Exercise aim: Write the listing out again, all of it, word for word.

Available data:
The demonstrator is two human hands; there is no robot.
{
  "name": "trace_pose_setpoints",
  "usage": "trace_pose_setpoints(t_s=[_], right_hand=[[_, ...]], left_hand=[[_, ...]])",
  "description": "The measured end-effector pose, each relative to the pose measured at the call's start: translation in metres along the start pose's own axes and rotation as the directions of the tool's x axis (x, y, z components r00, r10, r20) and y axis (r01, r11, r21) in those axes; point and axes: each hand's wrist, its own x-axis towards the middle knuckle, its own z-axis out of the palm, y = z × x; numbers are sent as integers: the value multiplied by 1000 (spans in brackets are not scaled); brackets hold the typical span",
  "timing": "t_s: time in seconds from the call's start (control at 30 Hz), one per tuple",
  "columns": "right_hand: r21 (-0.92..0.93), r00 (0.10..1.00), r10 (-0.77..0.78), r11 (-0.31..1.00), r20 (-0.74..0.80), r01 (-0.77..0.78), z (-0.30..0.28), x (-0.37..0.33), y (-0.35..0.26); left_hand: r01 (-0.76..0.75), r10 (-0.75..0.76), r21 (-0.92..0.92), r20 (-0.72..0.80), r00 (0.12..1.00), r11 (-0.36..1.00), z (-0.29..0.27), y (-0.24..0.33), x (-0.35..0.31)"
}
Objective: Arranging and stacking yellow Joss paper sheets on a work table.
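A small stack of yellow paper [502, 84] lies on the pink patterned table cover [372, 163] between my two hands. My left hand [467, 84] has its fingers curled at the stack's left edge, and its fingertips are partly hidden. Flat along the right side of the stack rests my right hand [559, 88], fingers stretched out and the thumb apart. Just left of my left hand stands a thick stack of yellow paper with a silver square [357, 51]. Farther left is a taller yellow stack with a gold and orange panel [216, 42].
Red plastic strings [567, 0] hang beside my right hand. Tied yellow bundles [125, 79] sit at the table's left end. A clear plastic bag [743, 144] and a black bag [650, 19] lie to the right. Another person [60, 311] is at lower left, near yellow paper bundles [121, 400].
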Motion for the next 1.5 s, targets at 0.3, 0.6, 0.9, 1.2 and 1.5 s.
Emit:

Exercise response:
The demonstrator is two human hands; there is no robot.
{
  "name": "trace_pose_setpoints",
  "usage": "trace_pose_setpoints(t_s=[_], right_hand=[[_, ...]], left_hand=[[_, ...]])",
  "description": "The measured end-effector pose, each relative to the pose measured at the call's start: translation in metres along the start pose's own axes and rotation as the directions of the tool's x axis (x, y, z components r00, r10, r20) and y axis (r01, r11, r21) in those axes; point and axes: each hand's wrist, its own x-axis towards the middle knuckle, its own z-axis out of the palm, y = z × x; numbers are sent as integers: the value multiplied by 1000 (spans in brackets are not scaled); brackets hold the typical span",
  "timing": "t_s: time in seconds from the call's start (control at 30 Hz), one per tuple",
  "columns": "right_hand: r21 (-0.92..0.93), r00 (0.10..1.00), r10 (-0.77..0.78), r11 (-0.31..1.00), r20 (-0.74..0.80), r01 (-0.77..0.78), z (-0.30..0.28), x (-0.37..0.33), y (-0.35..0.26); left_hand: r01 (-0.76..0.75), r10 (-0.75..0.76), r21 (-0.92..0.92), r20 (-0.72..0.80), r00 (0.12..1.00), r11 (-0.36..1.00), z (-0.29..0.27), y (-0.24..0.33), x (-0.35..0.31)"
}
Objective: Arranging and stacking yellow Joss paper sheets on a work table.
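A small stack of yellow paper [502, 84] lies on the pink patterned table cover [372, 163] between my two hands. My left hand [467, 84] has its fingers curled at the stack's left edge, and its fingertips are partly hidden. Flat along the right side of the stack rests my right hand [559, 88], fingers stretched out and the thumb apart. Just left of my left hand stands a thick stack of yellow paper with a silver square [357, 51]. Farther left is a taller yellow stack with a gold and orange panel [216, 42].
Red plastic strings [567, 0] hang beside my right hand. Tied yellow bundles [125, 79] sit at the table's left end. A clear plastic bag [743, 144] and a black bag [650, 19] lie to the right. Another person [60, 311] is at lower left, near yellow paper bundles [121, 400].
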Motion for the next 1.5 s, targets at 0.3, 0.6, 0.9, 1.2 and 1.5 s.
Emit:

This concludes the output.